AIM OF THE EXERCISE: Only one stretch of the listing below is wanted. Give it again exactly, from the line with "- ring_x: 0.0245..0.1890" through the line with "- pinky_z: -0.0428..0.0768".

========================================================================

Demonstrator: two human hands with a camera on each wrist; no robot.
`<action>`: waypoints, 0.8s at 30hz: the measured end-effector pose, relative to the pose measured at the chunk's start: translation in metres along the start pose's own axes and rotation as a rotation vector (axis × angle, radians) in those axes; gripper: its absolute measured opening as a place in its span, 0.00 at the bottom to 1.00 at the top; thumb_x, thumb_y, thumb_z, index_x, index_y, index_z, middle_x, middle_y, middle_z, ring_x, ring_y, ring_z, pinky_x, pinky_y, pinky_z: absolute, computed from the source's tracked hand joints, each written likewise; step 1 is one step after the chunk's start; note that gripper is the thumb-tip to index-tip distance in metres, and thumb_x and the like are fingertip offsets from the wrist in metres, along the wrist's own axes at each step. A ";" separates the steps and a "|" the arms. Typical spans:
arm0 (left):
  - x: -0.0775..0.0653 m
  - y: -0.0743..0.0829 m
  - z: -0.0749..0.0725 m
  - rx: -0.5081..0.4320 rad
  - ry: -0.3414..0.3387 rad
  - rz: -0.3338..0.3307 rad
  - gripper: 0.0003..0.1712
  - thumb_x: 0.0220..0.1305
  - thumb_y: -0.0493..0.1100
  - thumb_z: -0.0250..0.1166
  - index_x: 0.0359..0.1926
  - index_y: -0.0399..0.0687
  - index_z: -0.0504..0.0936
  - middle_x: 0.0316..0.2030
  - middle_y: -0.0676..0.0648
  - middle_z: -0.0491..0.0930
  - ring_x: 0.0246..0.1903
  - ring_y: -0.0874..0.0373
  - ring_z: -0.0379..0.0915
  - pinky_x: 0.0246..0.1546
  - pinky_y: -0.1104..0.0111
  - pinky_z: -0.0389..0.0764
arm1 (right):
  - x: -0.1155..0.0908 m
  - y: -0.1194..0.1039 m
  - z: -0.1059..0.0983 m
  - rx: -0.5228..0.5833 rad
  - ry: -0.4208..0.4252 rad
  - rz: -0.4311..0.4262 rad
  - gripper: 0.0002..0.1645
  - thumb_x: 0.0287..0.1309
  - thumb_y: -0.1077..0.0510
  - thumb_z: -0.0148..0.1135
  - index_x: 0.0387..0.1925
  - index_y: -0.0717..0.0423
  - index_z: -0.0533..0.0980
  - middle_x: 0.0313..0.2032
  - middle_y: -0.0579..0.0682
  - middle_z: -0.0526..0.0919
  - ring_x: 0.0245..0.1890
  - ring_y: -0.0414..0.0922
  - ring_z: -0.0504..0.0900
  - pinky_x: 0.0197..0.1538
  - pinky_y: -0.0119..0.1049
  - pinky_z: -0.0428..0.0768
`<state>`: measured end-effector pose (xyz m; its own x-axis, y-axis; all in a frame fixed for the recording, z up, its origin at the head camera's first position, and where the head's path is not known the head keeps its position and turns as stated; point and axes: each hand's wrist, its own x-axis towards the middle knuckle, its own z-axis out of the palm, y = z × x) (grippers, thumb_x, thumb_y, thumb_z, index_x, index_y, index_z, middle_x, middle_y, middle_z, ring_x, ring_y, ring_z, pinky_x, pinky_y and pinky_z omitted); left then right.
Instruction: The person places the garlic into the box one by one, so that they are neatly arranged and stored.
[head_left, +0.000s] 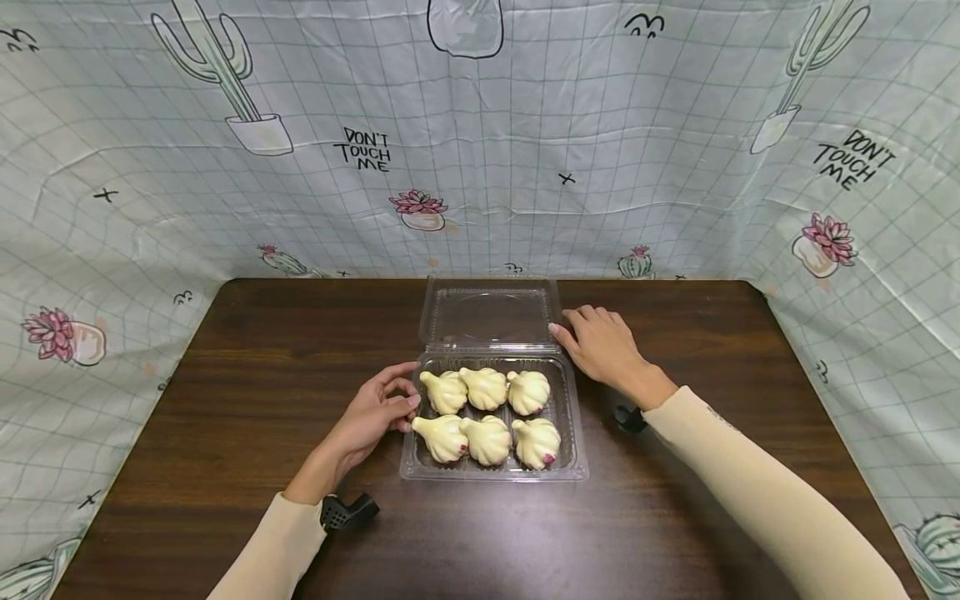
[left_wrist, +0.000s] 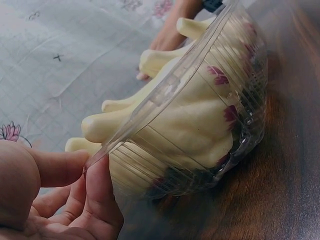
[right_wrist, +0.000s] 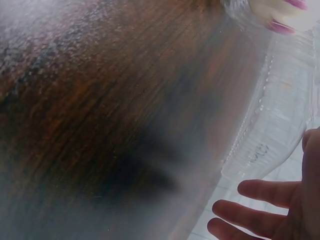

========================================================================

TASK SOLUTION:
  - ring_x: 0.0245..0.1890
  - ring_y: -0.0414..0.0922
  - ring_z: -0.0504..0.0900
  - pinky_x: 0.0197..0.1538
  - pinky_y: -0.0119..0.1049
  - pinky_z: -0.0428..0.0768

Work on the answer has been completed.